Friday, 15 August 2014

Trust and Betrayal

(By Pius Vilakati, writing as Mr Pius Rinto)

It takes a very long time to build trust, but only one small stupid act to destroy completely. Once trust is destroyed it is impossible to rebuild to the point in which it was before. 

For lovers, the ultimate act of betrayal, I suppose, is cheating. When you have cheated on your lover and your lover has forgiven you for it, you must not be then act surprised when your lover doesn't see you the way she/he used to see you before the betrayal. The fact is that, notwithstanding that one act of betrayal, however small, the cheating will always be in your lover's mind for the rest of her/his life. Some days it'll be intense and some days will be mild, but it will be there. People who've cheated and got caught should never, therefore, expect that they'll in future be called the nice names and receive the warmest cuddling they used to get before the betrayal. It is absurd for a cheater to expect that her/his partner will continue with the purest excitement they exhibited before the cheating.

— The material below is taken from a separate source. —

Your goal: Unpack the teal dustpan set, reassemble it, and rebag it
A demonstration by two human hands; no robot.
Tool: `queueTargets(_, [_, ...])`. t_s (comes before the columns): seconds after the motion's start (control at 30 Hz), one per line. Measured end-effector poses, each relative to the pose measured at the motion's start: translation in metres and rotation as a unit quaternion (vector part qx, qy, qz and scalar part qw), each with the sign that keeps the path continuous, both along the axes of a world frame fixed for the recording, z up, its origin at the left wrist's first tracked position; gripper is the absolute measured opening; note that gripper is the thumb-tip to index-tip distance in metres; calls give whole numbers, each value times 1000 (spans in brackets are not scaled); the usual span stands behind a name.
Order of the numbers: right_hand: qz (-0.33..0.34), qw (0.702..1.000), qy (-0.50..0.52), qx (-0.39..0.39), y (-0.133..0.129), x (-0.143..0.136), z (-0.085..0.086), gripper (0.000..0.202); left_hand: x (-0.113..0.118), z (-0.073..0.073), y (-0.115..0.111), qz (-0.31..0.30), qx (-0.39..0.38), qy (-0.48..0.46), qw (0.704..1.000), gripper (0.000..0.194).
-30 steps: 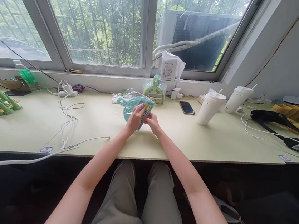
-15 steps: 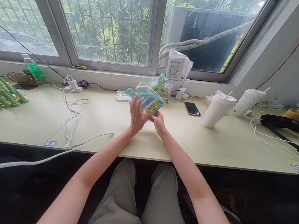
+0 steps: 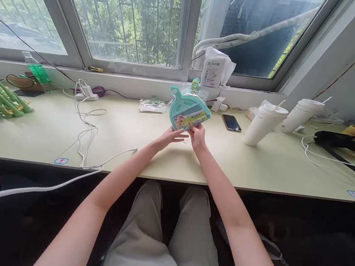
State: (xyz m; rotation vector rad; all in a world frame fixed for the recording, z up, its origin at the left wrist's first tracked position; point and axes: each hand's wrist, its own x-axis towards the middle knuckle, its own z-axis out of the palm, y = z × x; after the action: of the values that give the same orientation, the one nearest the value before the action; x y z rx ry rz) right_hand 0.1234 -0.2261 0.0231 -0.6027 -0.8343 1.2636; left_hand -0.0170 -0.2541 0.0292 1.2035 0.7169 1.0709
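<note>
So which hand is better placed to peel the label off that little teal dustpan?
Probably the left hand: it is open, with its fingertips just below the label. The right hand pinches the lower edge of the dustpan, holding it upright above the desk.

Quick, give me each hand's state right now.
Left hand: open, fingertips at the teal dustpan set.
Right hand: shut on the teal dustpan set's lower edge.
</note>
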Motion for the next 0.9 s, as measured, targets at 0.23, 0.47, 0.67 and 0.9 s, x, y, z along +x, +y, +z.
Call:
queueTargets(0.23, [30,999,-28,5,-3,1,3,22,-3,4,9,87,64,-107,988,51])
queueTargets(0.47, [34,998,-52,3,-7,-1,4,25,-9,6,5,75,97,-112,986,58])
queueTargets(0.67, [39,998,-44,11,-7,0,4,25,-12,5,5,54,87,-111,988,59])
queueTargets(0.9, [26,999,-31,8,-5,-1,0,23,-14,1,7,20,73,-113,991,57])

Hence when someone has cheated and got caught they have two choices;

1.    Stay in the relationship and live the rest of your life with the knowledge that your partner doesn't trust or love you the same way she/he used to, OR

2.    Leave the relationship and start a new one with someone you've never betrayed, someone who'll obviously have 'better' trust for you than the one you betrayed. 

For comrades, the ultimate act of betrayal is when one starts to sleep with the enemy, that is, the oppressor. It has been mentioned before that there is no prison for traitors. Hence they're usually, and should in fact be, killed when caught. Failure to do such risks the whole movement being delivered to the hands of the enemy where it shall be destroyed. Hence, comrades who've been caught working for the enemy must simply request that particular enemy to help move them far away, safe from their former comrades. 

I end with a warning that if you've betrayed someone or people, you should never expect that things will be as they were before the betrayal, no matter the amount of apologies and no matter the depth of the forgiveness.